The repository is organized as follows:

imeseries_imputlorer/
├── data
│   ├── synthetic_damaged_normal.npy
│   └── synthetic_original_normal.npy
├── demo
│   ├── compare_methods.py
│   ├── compare_methods_xgb.py
│   ├── data_imputation.py
│   └── __init__.py
├── imputlorer
│   ├── compare_imputation_methods.py
│   ├── generate_data.py
│   ├── imputer.py
│   ├── __init__.py
│   ├── nocb_locf_imputer.py
│   ├── pytorch_timeseries_loader/
│   └── xgb_regressor.py
├── LICENSE
├── main.py
├── README.md
└── test
    ├── test_comparisons.py
    └── test_imputer.py

The core implementation lies in the directory imputlorer. There, the user can find the following files:

  • imputer This file contains the class TSImputer, which implements the imputation methods.
  • nocb_locf_imputer.py This is the implementation of the NOCB and LOCF methods.
  • generate_data.py In this script, the user will find two functions that generate white noise and sinusoidal synthetic data for testing purposes. The user can ignore these functions and use their own.
  • compare_imputation_methods.py This file contains a function that estimates and reports the summary statistics of the data (pre- and post-imputation), and a function that compares imputation methods and reports the error metrics.
  • xgb_regressor.py In this file, there are all the functions so that the user can optimize the hyperparameters of an XGBoost regressor and then test imputation methods using the quality (error) of the predictions of the regressor as a measure of evaluation.
  • The directory pytorch_timeseries_loader is the data loader to split the training/test data set for the XGBoost regressor.

The directory tests includes tests for the class TSImputer and the evaluation tools. Finally, the folder demo contains three examples showing how to perform a data imputation, compare and evaluate imputation methods, and use XGBoost regression to evaluate different imputation methods.

Install

To be able to use all the classes, methods, and functions provided in this repository, the user first has to clone the present repository recursively so they can also get the pytorch_timeseries_loader submodule.

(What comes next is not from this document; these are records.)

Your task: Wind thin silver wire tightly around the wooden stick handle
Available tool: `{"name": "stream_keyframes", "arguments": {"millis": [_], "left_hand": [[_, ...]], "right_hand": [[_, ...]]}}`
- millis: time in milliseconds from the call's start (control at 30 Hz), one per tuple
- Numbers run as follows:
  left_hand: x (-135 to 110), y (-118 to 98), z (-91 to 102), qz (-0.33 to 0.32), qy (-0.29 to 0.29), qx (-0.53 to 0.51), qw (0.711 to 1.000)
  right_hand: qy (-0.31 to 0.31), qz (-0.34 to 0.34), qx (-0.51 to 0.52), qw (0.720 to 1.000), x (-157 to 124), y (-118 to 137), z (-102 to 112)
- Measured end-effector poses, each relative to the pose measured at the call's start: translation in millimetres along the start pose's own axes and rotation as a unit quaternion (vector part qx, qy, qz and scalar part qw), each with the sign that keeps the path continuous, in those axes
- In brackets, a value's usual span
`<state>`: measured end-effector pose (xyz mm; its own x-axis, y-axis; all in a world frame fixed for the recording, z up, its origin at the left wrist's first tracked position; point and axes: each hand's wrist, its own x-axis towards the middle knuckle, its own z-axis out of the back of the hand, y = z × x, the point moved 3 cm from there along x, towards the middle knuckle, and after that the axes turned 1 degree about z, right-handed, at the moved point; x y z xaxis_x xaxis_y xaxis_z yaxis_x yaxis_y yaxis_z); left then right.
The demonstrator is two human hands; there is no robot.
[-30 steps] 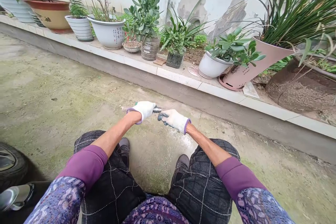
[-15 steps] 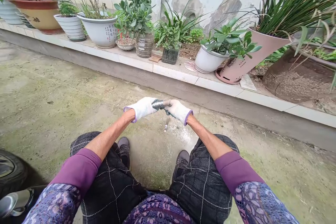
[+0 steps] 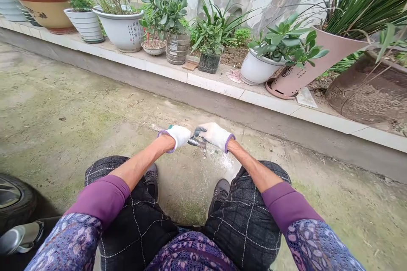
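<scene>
My left hand (image 3: 180, 136), in a white glove with a purple cuff, is closed around one end of a silver ribbed cylinder (image 3: 196, 142). The cylinder's brownish end points right and slightly down. Just above it, my right hand (image 3: 214, 134) wears a matching glove with grey-coated fingers, curled together at the tips; whatever they pinch is too small to make out. A clear, partly green piece (image 3: 158, 128) shows behind my left wrist, and I cannot tell whether it is held. Below the cylinder, a small light stub (image 3: 204, 153) lies on the concrete.
A low tiled ledge (image 3: 219, 87) crosses ahead, bearing several potted plants, among them a white pot (image 3: 257, 70) and a tilted pink pot (image 3: 302, 67). At lower left are a tyre (image 3: 15, 203) and a metal mug (image 3: 22, 237). White powder (image 3: 222, 163) marks the ground.
My right hand has let go of the cylinder's brownish end and risen above it. My left hand has turned and lowered, tilting the cylinder down to the right. The view has shifted slightly.
</scene>
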<state>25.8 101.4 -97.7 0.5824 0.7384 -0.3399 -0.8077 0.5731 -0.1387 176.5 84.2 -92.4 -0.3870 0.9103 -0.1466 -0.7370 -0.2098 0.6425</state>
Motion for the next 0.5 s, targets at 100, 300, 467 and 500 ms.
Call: {"name": "stream_keyframes", "arguments": {"millis": [100, 300, 467, 500], "left_hand": [[1.8, 0.8, 8.5, 0.018, -0.024, -0.021, 0.999], [-9.7, 5.5, 36.3, -0.017, -0.132, -0.132, 0.982], [-13.8, 16.6, 47.5, 0.027, -0.178, -0.134, 0.974], [-13.4, 17.9, 46.1, 0.044, -0.17, -0.107, 0.979]], "right_hand": [[-0.056, -0.009, 0.052, 0.997, 4.7, -8.8, 18.4], [-0.083, -0.115, 0.14, 0.98, -0.3, -11.5, 28.5], [-0.017, -0.089, 0.125, 0.988, -12.8, 11.8, 6.2], [0.005, -0.072, 0.115, 0.991, -14.8, 15.6, 1.1]]}}
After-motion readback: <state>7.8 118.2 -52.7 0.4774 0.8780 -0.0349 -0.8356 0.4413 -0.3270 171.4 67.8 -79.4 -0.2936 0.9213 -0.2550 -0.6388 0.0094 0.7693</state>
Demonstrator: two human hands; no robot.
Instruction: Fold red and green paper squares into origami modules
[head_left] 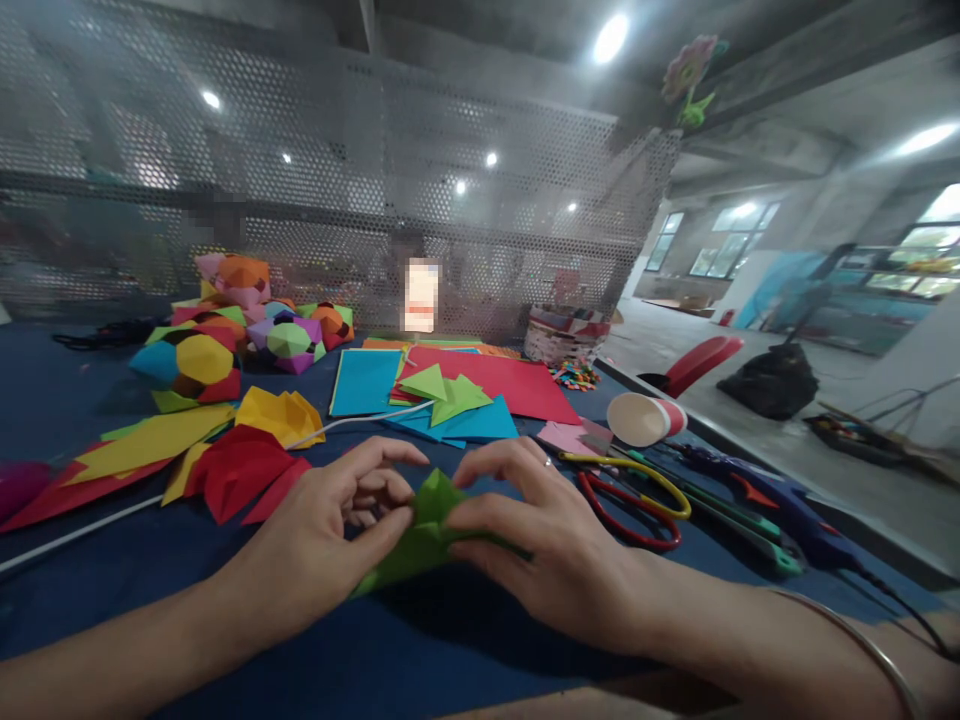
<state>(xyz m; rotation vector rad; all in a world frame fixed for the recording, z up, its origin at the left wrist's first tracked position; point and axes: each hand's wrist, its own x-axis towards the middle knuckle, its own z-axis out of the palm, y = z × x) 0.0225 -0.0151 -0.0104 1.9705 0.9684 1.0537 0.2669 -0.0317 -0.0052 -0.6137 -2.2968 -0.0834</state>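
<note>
A piece of folded green paper (pixel 420 545) is between my two hands, low over the blue tabletop, with a pointed flap standing up in its middle. My left hand (pixel 330 535) pinches its left side between thumb and curled fingers. On the other side, my right hand (pixel 536 525) grips the paper's right part with thumb and fingertips. Just beyond my left hand lie a red folded paper piece (pixel 238 468) and a yellow one (pixel 279 415). Farther off, light green folded pieces (pixel 457 398) rest on red sheets (pixel 502 380) and blue sheets (pixel 366 382).
Finished-looking paper balls (pixel 204 365) are heaped at the back left. To the right lie scissors (pixel 637 500), a glue gun (pixel 780 500), green-handled cutters (pixel 750 535) and a tipped paper cup (pixel 643 418). A white cable (pixel 97 530) crosses the left side; a basket (pixel 566 335) stands behind.
</note>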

$ git clone https://github.com/gdetor/timeseries_imputlorer --recursive

Once, they have cloned the repository, they can install all the dependencies by typing and running the following commands in a terminal

$ cd timeseries_imputlorer
$ pip (or pip3) install -Ur requirements.txt

Example usage

Remember that the user can use their data in all the examples below. The only constraint is that the data must be stored in Numpy arrays of shape (n_samples, 1) (since we treat univariate time series and thus there is only one feature). Moreover, the following code snippets are available as standalone Python scripts under the folder data/.

Time series imputation

The primary function of Imputlorer is to apply different imputation methods on univariate time series data and evaluate and compare them. Thus, the first example shows how to perform data imputation on synthetic data and, more precisely, sinusoidal data with normal noise. The code snippet below demonstrates the three main steps the user has to take to do the imputation and obtain visual results for further inspection. Finally, the code shows how to print out the summary statistics of the data after imputation to compare the effect of different imputation techniques have on the data.

    # First step
    # Load or generate the data
    X, X0 = lore.generate_data.generateSinusoidalData(size=1000,
                                                      missing_perc=0.2)

    # Second step
    # Run all the imputation methods and collect the data in a dictionary
    standalone_method = ["nocb", "locf", "knn"]
    method = ["simple", "multi"]
    strategy = ["mean", "median", "constant"]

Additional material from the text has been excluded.